Start of Block

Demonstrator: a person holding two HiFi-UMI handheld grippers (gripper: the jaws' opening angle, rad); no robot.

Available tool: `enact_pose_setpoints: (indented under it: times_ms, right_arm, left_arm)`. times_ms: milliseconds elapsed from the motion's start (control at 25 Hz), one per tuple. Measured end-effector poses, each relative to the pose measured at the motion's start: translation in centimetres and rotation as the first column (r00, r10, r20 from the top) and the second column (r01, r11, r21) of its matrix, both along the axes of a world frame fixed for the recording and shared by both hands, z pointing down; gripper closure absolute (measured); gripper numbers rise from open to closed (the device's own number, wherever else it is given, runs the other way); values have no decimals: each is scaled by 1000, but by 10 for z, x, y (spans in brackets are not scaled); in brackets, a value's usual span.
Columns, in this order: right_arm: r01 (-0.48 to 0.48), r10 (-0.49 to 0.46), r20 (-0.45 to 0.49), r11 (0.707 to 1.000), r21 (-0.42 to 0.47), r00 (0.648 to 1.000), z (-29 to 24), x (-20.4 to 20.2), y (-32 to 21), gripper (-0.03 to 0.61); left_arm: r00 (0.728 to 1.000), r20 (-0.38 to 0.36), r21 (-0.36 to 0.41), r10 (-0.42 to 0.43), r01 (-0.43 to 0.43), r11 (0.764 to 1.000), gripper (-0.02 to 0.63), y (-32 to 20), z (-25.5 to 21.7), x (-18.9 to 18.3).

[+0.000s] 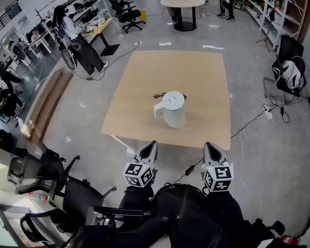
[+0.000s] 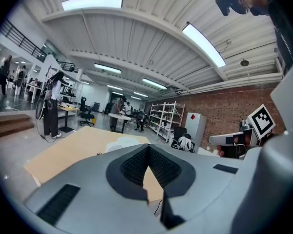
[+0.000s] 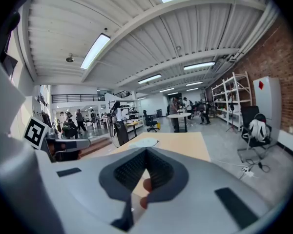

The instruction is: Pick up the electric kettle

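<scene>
The kettle [image 1: 171, 109] stands upright on the bench [image 1: 196, 76], about midway along its width and closer to the near edge than to the far edge. Its long axis is vertical. The lid [image 1: 173, 98] is on top, and the handle [image 1: 157, 110] projects toward the left edge of the bench.

Both tools are off the bench, short of the near edge and well apart from the kettle. Each points forward and slightly down.

- Left tool [image 1: 151, 146]: jaws closed together, nothing between them. It sits just left of the kettle's line, on the handle side.
- Right tool [image 1: 211, 148]: jaws closed together at the tips, nothing gripped. It sits further to the right of the kettle's line, on the side away from the handle.

The kettle lies ahead of both tools, between their two lines of approach. The left tool is judged the nearer, and it alone faces the handle side. Either tool must open its jaws before a grip is possible.
</scene>
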State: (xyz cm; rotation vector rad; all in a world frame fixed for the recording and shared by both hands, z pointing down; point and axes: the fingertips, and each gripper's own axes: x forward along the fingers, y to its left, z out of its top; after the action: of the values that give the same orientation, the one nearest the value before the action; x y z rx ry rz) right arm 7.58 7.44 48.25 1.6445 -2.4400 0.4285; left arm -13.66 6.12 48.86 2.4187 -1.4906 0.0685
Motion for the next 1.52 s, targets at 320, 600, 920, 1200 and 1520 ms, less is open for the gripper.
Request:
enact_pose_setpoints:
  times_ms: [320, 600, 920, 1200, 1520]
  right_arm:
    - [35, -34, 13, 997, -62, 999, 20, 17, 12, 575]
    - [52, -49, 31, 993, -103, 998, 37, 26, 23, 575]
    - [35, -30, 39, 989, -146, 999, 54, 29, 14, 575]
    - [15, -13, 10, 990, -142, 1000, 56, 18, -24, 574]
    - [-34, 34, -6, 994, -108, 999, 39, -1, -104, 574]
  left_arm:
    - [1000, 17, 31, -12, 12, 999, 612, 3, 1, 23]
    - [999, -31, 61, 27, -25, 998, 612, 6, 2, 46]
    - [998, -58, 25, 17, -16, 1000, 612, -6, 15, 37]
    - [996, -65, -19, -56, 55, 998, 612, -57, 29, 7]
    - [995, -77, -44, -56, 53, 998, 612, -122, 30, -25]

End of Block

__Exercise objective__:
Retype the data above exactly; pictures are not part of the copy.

__Answer__:
Demonstrator: a person holding two HiFi-UMI handheld grippers (gripper: the jaws' opening angle, rad); no robot.

Available tool: `enact_pose_setpoints: (indented under it: times_ms, right_arm, left_arm)`. times_ms: milliseconds elapsed from the motion's start (control at 25 Hz), one per tuple. Measured end-effector poses, each relative to the pose measured at the motion's start: translation in centimetres and rotation as the first column (r00, r10, r20 from the top) and the second column (r01, r11, r21) of its matrix, both along the axes of a world frame fixed for the recording and shared by both hands, z pointing down; gripper closure absolute (measured); gripper numbers rise from open to closed (the device's own number, wherever else it is given, runs the other way); values have no decimals: each is scaled by 1000, but by 10 for z, x, y (spans in brackets are not scaled); in brackets, a value's usual span.
Columns, in this order: right_arm: r01 (-0.48 to 0.48), r10 (-0.49 to 0.46), r20 (-0.45 to 0.49), r11 (0.707 to 1.000), r21 (-0.42 to 0.47), r00 (0.648 to 1.000), z (-29 to 24), x (-20.4 to 20.2), y (-32 to 21), gripper (-0.03 to 0.61); left_arm: r00 (0.728 to 1.000), r20 (-0.38 to 0.36), r21 (-0.36 to 0.41), r10 (-0.42 to 0.43), r01 (-0.43 to 0.43), r11 (0.764 to 1.000), gripper (-0.02 to 0.63), y (-32 to 20), z (-25.5 to 21.7), x (-18.9 to 18.3).

[+0.000s] 
[+0.000s] 
[+0.000s] 

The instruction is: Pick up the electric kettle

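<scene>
The kettle [image 1: 171, 109] stands upright on the bench [image 1: 196, 76], about midway along its width and closer to the near edge than to the far edge. Its long axis is vertical. The lid [image 1: 173, 98] is on top, and the handle [image 1: 157, 110] projects toward the left edge of the bench.

Both tools are off the bench, short of the near edge and well apart from the kettle. Each points forward and slightly down.

- Left tool [image 1: 151, 146]: jaws closed together, nothing between them. It sits just left of the kettle's line, on the handle side.
- Right tool [image 1: 211, 148]: jaws closed together at the tips, nothing gripped. It sits further to the right of the kettle's line, on the side away from the handle.

The kettle lies ahead of both tools, between their two lines of approach. The left tool is judged the nearer, and it alone faces the handle side. Either tool must open its jaws before a grip is possible.
</scene>
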State: (xyz cm; rotation vector rad; all in a world frame fixed for the recording and shared by both hands, z pointing down; point and axes: the fingertips, and each gripper's own axes: x forward along the fingers, y to its left, z out of its top; after the action: of the values that give the same orientation, the one nearest the value before the action; x y z rx ry rz) right arm 7.58 7.44 48.25 1.6445 -2.4400 0.4285; left arm -13.66 6.12 48.86 2.4187 -1.4906 0.0685
Motion for the next 1.52 s, targets at 320, 600, 920, 1200 and 1520 ms, less is open for the gripper.
Request:
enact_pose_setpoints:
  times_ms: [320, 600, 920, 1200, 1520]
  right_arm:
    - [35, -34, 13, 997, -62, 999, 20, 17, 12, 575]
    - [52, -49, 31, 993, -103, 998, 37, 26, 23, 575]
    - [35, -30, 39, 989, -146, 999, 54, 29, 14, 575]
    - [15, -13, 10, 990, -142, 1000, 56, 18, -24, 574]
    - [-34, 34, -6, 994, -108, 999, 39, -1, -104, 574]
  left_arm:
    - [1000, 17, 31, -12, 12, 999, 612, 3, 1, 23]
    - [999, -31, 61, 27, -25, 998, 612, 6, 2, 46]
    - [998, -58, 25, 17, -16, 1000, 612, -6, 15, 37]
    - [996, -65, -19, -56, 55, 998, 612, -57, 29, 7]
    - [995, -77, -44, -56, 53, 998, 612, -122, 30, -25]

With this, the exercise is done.